Llegados a este punto, uno puede preguntarse qué puede llevar a alguien a inventarse algo tan aberrante, sabiendo que se está haciendo daño a familias de niños asesinados en el tiroteo. Alex Jones es un fanático odioso convencido de que todo lo que suene a izquierda, o a liberalismo en el concepto estadounidense del término, es demoníaco, criminal. En su mente, los malvados poderes progresistas organizaron este montaje para justificar una política más restrictiva sobre el acceso de las armas. Y entonces, claro, ve muy lógico que todos esos padres sean actores. ¿Pruebas? Básicamente, que uno de los padres de una niña asesinada, visiblemente nervioso y conmocionado, sonríe dos segundos antes de dar una rueda de prensa ante los medios. Prueba irrefutable a ojos de Jones y sus seguidores, ¿cómo se va a reír un padre en una situación así? Este hombre es un actor. Caso cerrado… Ése es el nivel.
Hay otra razón más oscura tras la actitud de Alex Jones: el dinero. Tan burdo, tan básico. Su web, InfoWars, se presentaba como un medio de información, pero era un medio de desinformación y también una especie de teletienda, porque vendía sus propios productos como suplementos de yodo por un supuesto aumento de niveles de radiación, que de forma burda y falsa sin ninguna base intentó transmitir en su medio... Resulta que el día que soltaba una burrada especialmente gorda sobre la matanza aumentaba enormemente su audiencia y, por ende, vendía más crecepelos de esos que dice que son muy científicos y muy buenos. O sea, que es un fanático, un extremista radical, pero además es un tipo sin escrúpulos capaz de hacer dinero con una tragedia.
El documental acierta también al rendir el merecido homenaje a las familias de las víctimas, que fueron las que más sufrieron esta delirante y tóxica campaña. De fondo queda una pregunta de muy difícil respuesta. De acuerdo, Alex Jones es un personaje execrable, pero tuvo audiencias millonarias. ¿Qué lleva a tanta gente a seguir esos pseudomedios y a tragarse todos los bulos que alimentan sus prejuicios? Es una pregunta imperiosa en nuestra sociedad y no es fácil encontrar una respuesta.

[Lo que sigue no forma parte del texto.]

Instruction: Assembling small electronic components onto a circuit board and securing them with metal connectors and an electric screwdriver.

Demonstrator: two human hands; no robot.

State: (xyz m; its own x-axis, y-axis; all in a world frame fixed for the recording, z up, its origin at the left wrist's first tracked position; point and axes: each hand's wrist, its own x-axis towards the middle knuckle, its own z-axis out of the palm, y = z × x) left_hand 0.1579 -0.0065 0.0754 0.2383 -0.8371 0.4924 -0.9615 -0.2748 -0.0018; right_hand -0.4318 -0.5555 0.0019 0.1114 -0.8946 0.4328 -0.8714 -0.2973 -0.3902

Porque si algo queda claro es que Jones y sus seguidores no aceptan debatir argumentos, ellos han visto la luz, están en posesión de la verdad y nada de lo que digan los demás, los pobres infelices engañados por el sistema, les hará cambiar de opinión. Lo cierto es que en Internet había muchos más contenidos alimentando la teoría de la conspiración sobre esta matanza que contando la historia real. Y tenían más audiencia. ¿Cómo se puede evitar esta oleada de sinrazón y fanatismo que está devorando las sociedades? Tristemente, no hay respuesta. Ningún conspiranoico verá este documental, muchos seguirán pensando que esos niños asesinados nunca existieron o que viven encerrados. Es así de trágico. Y lo vemos, en mayor o menor medida, a diario, mientras el debate público se sigue intoxicando.